Today more than 50 venture capitalists -- from forty firms which have funded many of today's most popular Internet companies -- have announced their opposition to S968, Senator Leahy's PROTECT IP (PIPA) Act. In a letter to Congress, the financiers noted PIPA, "will stifle investment in Internet services, throttle innovation, and hurt American competitiveness." The new business opponents join free speech advocates and companies like Google in pushing back against this dangerous legislation.
You can read the letter and urge your lawmakers to oppose PROTECT IP by clicking here.
PIPA would give the government the power to force Internet service providers, search engines, and other “information location tools” to block users’ access to sites that have been accused of copyright infringement — initiating a China-like censorship regime here in the United States.
As one signer of the letter noted, "The signatories to this letter work for firms that manage over $13B. We are early investors in services like Facebook, Twitter, Zynga, Skype, Groupon, LinkedIn, Tumblr, Foursquare, and a host of other important web services. The services we have backed now reach over a billion users."
In particular, the letter's authors worry that:
1) By requiring “information location tools” -- potentially encompassing any "director[ies], index[es], reference[s], pointer[s], or hypertext link[s]” -- to remove access to entire domains, the bill puts burdens on countless Internet services.
2) By requiring access to sites to be blocked by Domain Name System providers, it endangers the security and integrity of the Internet.
3) The bill’s private right of action will no doubt be used by many rights-holders in ways that create significant burdens on legitimate online commerce services. The scope of orders and cost of litigation could be significant, even for companies acting in good faith. Rights-holders have stated their interest in this private right of action because they worry that the Department of Justice will not have enough resources to initiate actions against all of the infringing sites.
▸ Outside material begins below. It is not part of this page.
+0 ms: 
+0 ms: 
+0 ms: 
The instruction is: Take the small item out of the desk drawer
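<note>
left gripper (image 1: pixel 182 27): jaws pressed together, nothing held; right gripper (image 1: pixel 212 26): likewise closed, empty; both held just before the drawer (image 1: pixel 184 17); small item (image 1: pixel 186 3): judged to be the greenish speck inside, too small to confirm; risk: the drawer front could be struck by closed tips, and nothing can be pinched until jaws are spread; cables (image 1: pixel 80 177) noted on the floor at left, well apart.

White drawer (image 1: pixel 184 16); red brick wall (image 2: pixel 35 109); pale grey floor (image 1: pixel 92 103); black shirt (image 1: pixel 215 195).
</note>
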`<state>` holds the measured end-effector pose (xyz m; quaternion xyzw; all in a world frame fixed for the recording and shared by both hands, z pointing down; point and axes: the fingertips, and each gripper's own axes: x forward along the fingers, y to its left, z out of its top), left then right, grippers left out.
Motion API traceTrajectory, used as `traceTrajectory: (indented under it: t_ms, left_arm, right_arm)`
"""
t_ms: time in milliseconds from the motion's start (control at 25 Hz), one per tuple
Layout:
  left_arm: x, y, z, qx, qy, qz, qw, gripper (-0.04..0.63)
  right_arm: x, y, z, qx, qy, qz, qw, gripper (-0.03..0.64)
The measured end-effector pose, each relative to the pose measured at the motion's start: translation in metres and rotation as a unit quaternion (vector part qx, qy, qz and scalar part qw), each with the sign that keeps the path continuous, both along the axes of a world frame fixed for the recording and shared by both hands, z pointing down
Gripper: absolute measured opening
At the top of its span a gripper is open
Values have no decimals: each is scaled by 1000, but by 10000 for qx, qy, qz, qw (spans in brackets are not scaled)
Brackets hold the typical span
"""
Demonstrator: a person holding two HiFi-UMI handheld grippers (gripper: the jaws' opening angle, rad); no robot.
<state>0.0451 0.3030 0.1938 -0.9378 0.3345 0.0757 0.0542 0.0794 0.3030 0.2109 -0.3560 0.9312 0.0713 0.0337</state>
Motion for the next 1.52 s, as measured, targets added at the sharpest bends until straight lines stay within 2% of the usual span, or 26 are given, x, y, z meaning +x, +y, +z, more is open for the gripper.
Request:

Yet, why should costs be shifted to innocent Internet entrepreneurs, most of whom have budgets smaller than the Department of Justice’s?
The more Americans have heard about the details of Leahy's PROTECT IP bill, the more we've seen them come out against this dangerous Internet censorship effort. The very people who made the Internet as we know it today possible are opposing this bill -- and that should trouble anybody who claims to care about protecting American jobs.
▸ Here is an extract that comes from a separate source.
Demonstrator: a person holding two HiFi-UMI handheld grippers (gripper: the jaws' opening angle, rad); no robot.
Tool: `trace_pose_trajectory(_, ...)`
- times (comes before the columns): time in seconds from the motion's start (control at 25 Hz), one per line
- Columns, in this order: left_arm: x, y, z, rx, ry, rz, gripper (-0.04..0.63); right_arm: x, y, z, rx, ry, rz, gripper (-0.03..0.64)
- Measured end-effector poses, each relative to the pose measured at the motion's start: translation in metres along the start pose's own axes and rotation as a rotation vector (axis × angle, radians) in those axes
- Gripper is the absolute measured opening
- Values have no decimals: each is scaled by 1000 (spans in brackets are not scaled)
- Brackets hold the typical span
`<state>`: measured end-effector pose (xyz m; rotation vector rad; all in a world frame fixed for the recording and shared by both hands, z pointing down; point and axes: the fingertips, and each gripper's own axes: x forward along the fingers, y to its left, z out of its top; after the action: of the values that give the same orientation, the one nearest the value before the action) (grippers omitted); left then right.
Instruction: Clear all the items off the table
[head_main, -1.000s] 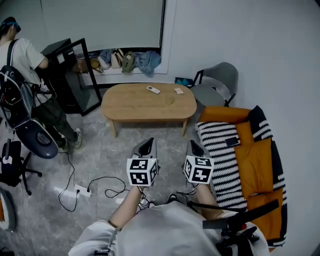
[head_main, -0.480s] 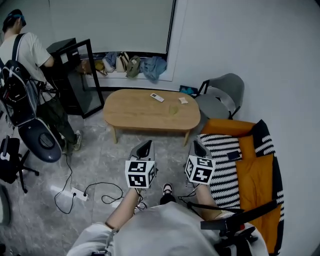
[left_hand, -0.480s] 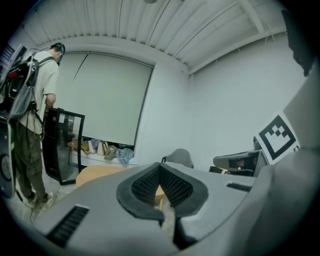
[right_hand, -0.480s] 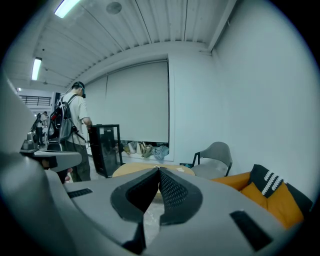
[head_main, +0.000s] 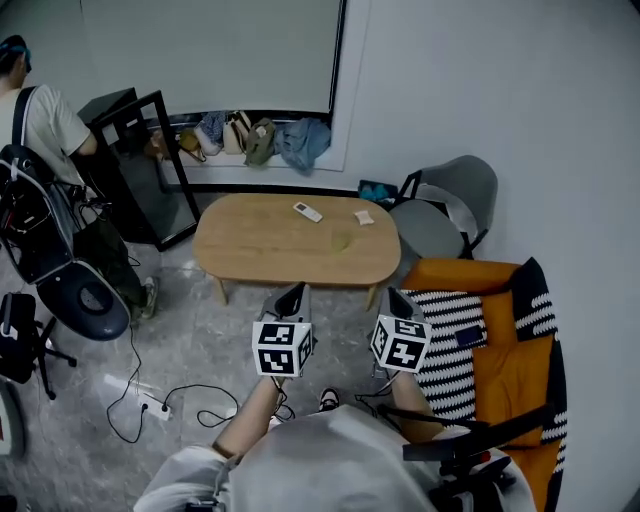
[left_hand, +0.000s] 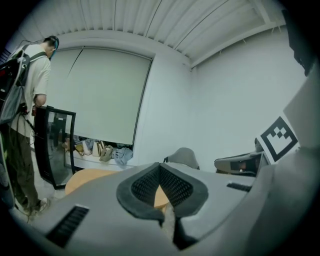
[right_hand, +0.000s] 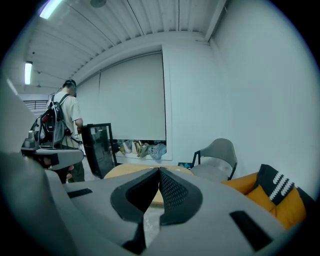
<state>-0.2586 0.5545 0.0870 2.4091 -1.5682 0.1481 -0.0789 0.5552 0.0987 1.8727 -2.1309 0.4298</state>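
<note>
A low oval wooden table (head_main: 270, 255) stands ahead of me in the head view. On its far side lie a white remote (head_main: 307, 211) and a small pale packet (head_main: 364, 216). A faint greenish thing (head_main: 343, 240) sits near the middle; I cannot tell what it is. My left gripper (head_main: 293, 296) and right gripper (head_main: 399, 301) hang side by side over the floor, short of the table's near edge. Both are shut with nothing held: the tips meet in the left gripper view (left_hand: 160, 165) and in the right gripper view (right_hand: 159, 170). The table top (right_hand: 125, 171) shows just past the jaws.
A person with a backpack (head_main: 40, 130) stands at the left by a black glass cabinet (head_main: 150, 165). A grey chair (head_main: 445, 205) and an orange sofa with a striped throw (head_main: 470, 345) are on the right. Cables and a power strip (head_main: 150, 404) lie on the floor at left. Bags (head_main: 250, 135) line the window ledge.
Both grippers have moved forward towards the table, and the table's near edge now lies closer to their tips. Both stay shut and empty.
</note>
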Motion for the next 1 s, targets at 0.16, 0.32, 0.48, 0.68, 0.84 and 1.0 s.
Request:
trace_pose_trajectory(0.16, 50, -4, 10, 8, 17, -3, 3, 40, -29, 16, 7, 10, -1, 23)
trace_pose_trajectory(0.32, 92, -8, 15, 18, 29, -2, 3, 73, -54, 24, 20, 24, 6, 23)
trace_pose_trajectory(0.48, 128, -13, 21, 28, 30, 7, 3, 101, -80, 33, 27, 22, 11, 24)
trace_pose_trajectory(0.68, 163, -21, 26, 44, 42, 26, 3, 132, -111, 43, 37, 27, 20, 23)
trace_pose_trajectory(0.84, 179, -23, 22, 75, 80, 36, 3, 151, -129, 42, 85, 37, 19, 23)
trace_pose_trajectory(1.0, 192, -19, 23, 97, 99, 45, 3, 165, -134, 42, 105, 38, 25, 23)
You can read the letter and urge your lawmakers to oppose PROTECT IP by clicking here.
More than 350,000 people have signed Demand Progress's petitions against PIPA and the Combating Online Infringement and Counterfeits Act -- an earlier version of the same bill. Over 50,000 members emailed their lawmakers last week to demand that they join Senator Wyden in opposing the bill. And more than 6,000 Demand Progress members have called their lawmakers to urge them to oppose PIPA.